Every new staff member is also assigned a “buddy”. The firm believes this is a great way to help new employees learn the nuances of the organisation, whilst providing support and answers for all the little questions that a new staffmember might otherwise not feel confident to ask. “And at Yahoo, there are no stupid questions,” Do reminds all staff, new and old.

At Coca-Cola, orientation programmes have similar elements. They can range from face-to-face sessions, on-line orientation, corporate videos, facility tours, market experiences, structured visits to the regional headquarters, to facilitated team sessions for new leader.

The devil though, as Novak says, is in the detail. Coca Cola has four key pillars in its approach to its orientation schemes.

Firstly, each orientation is designed individually within a common framework and programmes the company uses. Novak says it must be planned well ahead of time such that the employee, manager and HR are assigned clear roles and responsibilities.

Importantly, the programme needs to be integrated with the role in question. Novak says this third pillar demands that the orientation be integrated with the employee value proposition, connecting to the company’s performance management and development processes from the very first day.

The final pillar, feedback, is often forgotten by other organisations. At Coca-Cola, the success of the orientation programme can only be measured through direct employee surveys and later engagement and performance measures.

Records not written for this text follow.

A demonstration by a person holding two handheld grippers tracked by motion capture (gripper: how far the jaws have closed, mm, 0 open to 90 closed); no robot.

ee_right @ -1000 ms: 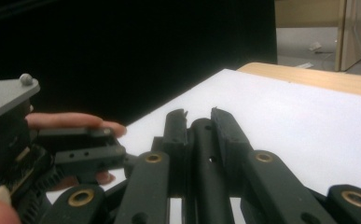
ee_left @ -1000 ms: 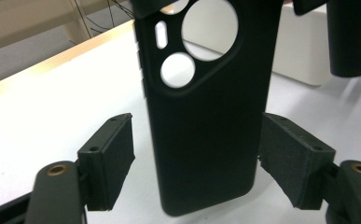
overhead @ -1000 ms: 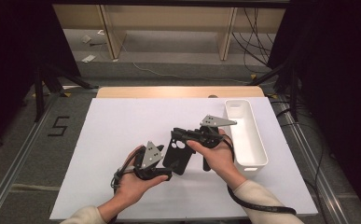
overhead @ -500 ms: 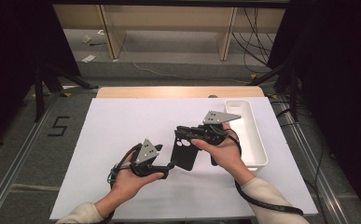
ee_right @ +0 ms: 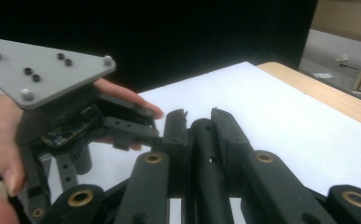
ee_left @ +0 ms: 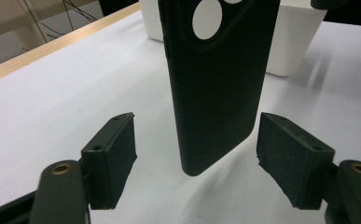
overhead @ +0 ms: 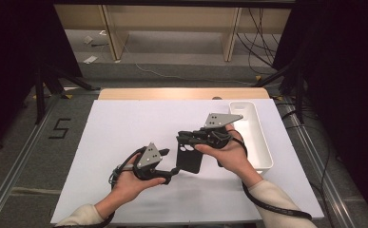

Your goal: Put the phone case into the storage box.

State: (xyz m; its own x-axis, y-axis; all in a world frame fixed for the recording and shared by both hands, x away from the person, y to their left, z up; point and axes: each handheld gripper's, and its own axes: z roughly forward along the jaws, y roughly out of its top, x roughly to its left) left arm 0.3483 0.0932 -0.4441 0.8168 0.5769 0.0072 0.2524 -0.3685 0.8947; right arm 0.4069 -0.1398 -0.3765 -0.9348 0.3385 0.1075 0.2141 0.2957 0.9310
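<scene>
Right claw (overhead: 187, 140) clamped on black phone case (overhead: 189, 154), left claw (ee_left: 194, 154) wide, over white table (overhead: 124, 123) (dark room).

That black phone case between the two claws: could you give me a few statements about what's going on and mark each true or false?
1. The right claw is clamped on the phone case. True: its jaws squeeze the case's edge.
2. The left claw grips the case too. False: in the left gripper view the case hangs between its jaws with a gap on each side, and those jaws have just been closing a little.
3. The case lies flat on the table. False: it is held up, its lower end clear of the white surface.
4. A white bin stands near the table's right edge. True.
5. The case has round cutouts near its top. True.
</scene>
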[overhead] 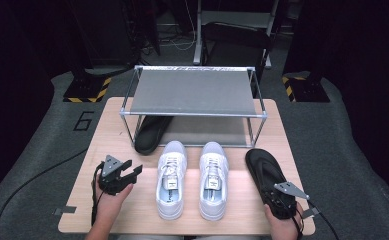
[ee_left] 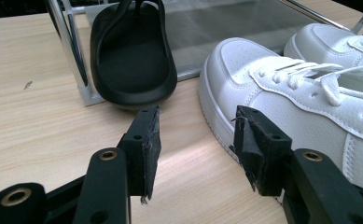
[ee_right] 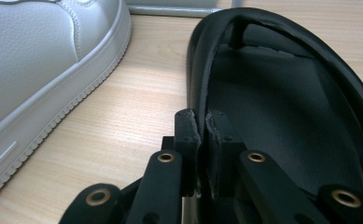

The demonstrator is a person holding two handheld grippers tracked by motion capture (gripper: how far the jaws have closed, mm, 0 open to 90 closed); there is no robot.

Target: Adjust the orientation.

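Pinching the heel rim of the black slipper point(ee_right: 282, 116) is how the right gripper point(ee_right: 202, 140) is engaged: its jaws are pressed together on the thin side wall at the slipper's near end, a hold that would let the whole thing be lifted by its edge without the sole being squeezed. In the high view this slipper point(overhead: 265, 170) lies at the right of the counter point(overhead: 82, 200), just beside the right white sneaker point(overhead: 213, 180) and near the front right leg of the shoe rack point(overhead: 192, 92). Its mate, the second black slipper point(overhead: 152, 132), is already tucked partly under the rack at the left, toe inward on the lower tier — so the held one is judged to be bound for the same tier, to make the pair. The left gripper point(ee_left: 195, 140) is kept spread and empty, low over the counter, with the left white sneaker point(ee_left: 286, 98) just beside one pad; it is judged to be waiting there for that sneaker's turn. Both sneakers are set side by side, toes toward the rack — probably staged for the shelf, which is bare.
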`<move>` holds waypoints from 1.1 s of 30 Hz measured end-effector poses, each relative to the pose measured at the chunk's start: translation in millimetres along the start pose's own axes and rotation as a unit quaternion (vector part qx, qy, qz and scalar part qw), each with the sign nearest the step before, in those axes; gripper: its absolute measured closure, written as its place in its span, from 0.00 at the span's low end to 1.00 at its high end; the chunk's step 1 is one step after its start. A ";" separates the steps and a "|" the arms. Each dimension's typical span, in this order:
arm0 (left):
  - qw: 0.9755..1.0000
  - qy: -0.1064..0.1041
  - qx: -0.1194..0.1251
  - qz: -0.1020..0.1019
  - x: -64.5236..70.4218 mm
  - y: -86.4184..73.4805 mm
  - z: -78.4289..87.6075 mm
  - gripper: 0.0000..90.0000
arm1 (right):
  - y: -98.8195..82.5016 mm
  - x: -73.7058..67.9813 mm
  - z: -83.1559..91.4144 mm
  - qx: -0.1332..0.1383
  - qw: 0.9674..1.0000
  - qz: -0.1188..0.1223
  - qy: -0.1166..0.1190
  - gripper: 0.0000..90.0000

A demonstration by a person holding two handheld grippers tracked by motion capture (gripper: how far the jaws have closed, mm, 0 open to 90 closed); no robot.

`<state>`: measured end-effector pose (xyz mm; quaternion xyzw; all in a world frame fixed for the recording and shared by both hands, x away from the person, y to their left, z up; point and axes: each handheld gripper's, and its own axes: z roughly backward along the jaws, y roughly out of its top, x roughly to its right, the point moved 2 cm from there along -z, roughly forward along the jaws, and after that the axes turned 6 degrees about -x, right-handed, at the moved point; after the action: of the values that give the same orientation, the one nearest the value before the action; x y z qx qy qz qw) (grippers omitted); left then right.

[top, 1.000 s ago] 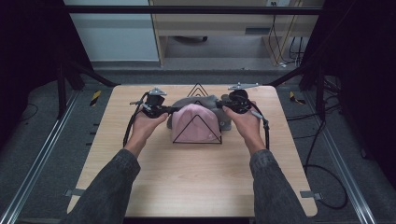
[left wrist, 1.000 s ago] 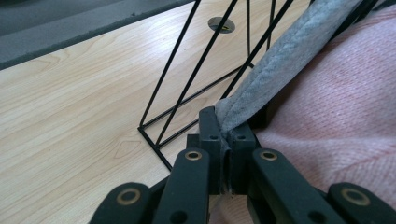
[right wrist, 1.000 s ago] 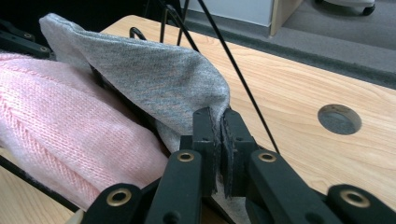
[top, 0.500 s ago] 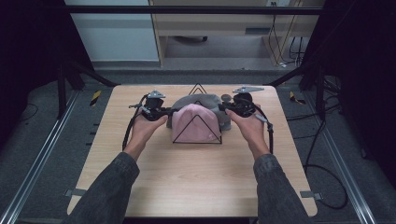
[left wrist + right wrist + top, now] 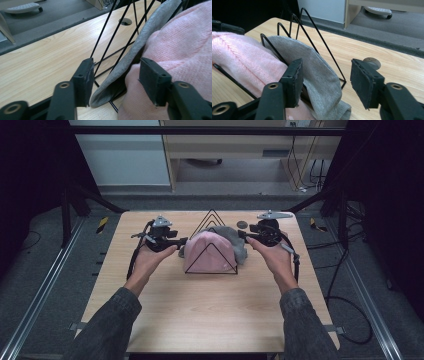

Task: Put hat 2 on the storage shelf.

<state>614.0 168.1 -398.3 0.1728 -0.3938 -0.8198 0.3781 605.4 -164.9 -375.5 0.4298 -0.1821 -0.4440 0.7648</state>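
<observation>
Both grippers have just been opening and drawn outward off the cloth. Left gripper [image 5: 181,241], right gripper [image 5: 241,234]: jaws parted, holding nothing. Pink cloth [image 5: 210,252], grey cloth [image 5: 239,245]: draped on wire rack [image 5: 212,214], mid-table. Soft, light, likely limp; pinch a hem.

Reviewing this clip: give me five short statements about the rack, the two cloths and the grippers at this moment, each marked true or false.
1. A pink cloth and a grey cloth hang on the black wire rack. True.
2. The left gripper is clamped shut on the pink cloth. False: its jaws have just been opening and stand apart, pads off the cloth.
3. The right gripper is open. True; its jaws have just been opening too.
4. The grey cloth lies in front of the pink one, nearer the person. False: it sits behind the pink one.
5. The rack stands on the floor. False: it stands on the wooden table.
</observation>
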 end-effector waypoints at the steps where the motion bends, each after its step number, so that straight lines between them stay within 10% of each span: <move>1: 1.000 0.000 0.002 0.002 0.5 -0.1 1.7 0.46 | 0.8 -0.9 1.4 0.002 1.000 0.000 -0.001 0.46; 15: 0.999 -0.021 0.014 -0.023 12.0 -7.3 37.2 0.10 | 3.7 -6.1 36.5 0.009 0.999 0.022 -0.030 0.26; 33: 0.998 -0.021 -0.031 -0.056 20.2 -66.5 78.3 0.08 | -56.9 -9.0 84.1 -0.029 0.997 0.055 -0.049 0.17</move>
<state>523.2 220.0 -400.3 0.1656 -0.3662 -0.8550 0.3279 515.3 -212.5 -373.8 0.3744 -0.2301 -0.4271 0.7902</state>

The St Regis Hotel makes sure its new employees are able to experience life as a guest of the hotel. Depending on the department, new staff are often treated to signature rituals, such as a taste of its famous Bloody Mary.

Service training is also part of the orientation programme. Meyer says this helps to synchronise new employees with the St Regis heritage and brand values.

The business case

Done correctly, an orientation programme offers a strong return on the time and money invested. Here are just some of the ways they reap rewards:
Reducing startup costs
Proper orientation can help the employee get “up to speed” much more quickly, reducing the costs associated with learning on the job.

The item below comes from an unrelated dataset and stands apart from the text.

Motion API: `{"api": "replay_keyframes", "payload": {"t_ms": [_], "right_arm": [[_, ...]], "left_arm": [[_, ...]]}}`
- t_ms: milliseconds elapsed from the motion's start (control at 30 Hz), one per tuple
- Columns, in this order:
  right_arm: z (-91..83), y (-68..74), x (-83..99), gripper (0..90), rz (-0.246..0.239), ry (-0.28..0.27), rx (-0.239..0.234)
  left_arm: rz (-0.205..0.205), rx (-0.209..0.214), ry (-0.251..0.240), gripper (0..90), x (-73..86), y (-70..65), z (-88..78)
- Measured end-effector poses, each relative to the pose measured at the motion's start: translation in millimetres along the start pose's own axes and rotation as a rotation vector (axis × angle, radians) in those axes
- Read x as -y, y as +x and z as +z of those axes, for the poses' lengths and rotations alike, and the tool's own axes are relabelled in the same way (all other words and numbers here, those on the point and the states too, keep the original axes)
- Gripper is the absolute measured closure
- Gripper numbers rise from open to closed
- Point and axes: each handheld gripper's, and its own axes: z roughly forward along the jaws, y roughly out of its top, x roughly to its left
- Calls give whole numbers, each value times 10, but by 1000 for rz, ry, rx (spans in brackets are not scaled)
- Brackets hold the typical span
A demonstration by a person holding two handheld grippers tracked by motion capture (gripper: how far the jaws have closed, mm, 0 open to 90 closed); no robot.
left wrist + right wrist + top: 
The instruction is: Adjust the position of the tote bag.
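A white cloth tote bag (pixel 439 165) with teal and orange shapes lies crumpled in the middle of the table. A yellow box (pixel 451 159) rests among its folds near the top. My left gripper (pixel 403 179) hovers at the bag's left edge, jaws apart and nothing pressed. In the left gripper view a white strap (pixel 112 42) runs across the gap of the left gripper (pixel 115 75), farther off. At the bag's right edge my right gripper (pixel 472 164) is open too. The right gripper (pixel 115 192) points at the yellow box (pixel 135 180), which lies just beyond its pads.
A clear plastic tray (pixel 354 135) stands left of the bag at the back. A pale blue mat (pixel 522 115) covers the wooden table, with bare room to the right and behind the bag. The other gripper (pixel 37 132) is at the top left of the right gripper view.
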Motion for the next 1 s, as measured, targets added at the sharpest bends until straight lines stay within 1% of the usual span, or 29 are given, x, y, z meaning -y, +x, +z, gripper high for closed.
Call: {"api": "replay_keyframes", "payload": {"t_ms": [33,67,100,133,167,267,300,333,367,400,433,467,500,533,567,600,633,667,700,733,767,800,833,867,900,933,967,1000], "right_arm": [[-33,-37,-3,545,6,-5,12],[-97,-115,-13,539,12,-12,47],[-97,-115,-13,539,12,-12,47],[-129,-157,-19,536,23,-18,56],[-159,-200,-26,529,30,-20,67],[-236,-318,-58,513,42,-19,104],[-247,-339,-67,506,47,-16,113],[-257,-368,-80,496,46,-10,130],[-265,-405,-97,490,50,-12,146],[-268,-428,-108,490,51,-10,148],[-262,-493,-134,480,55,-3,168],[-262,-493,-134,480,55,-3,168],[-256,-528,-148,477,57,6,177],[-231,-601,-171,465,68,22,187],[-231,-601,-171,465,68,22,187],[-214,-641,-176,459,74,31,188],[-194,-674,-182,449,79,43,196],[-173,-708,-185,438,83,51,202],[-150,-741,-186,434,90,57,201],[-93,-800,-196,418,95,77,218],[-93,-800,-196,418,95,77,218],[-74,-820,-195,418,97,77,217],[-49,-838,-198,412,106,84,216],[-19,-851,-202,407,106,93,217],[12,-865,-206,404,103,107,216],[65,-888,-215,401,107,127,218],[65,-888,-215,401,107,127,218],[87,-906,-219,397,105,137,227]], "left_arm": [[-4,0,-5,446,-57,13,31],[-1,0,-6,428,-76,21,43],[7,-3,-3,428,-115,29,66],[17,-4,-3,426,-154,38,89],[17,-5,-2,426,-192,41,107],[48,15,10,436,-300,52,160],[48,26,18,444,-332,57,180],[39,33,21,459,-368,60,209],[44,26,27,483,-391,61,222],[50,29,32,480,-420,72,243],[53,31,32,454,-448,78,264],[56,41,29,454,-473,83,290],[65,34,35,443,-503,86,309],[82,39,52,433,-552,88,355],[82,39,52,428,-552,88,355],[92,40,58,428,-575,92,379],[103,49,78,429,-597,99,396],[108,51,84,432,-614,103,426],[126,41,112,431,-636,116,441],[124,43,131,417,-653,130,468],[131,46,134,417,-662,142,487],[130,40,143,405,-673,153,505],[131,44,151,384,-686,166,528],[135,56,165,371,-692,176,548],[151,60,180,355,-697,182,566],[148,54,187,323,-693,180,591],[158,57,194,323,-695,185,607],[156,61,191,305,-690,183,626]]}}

Reducing employee turnover
Employee turnover increases as employees feel they are not valued, or are put in positions where they can’t possibly do their jobs. Orientation shows that the organisation values the employee, and helps provide the tools necessary for succeeding in the role

Developing realistic job expectations
It is important that employees learn as soon as possible what is expected of them, and what to expect from others. In addition, on-boarding allows them to learn about the values and attitudes of the wider organisation

Reducing ‘new-job’ anxiety
Proper orientation helps to reduce anxiety that results from entering into an unknown situation, and helps provide guidelines for behaviour and conduct, so the employee doesn’t have to experience the stress of guessing.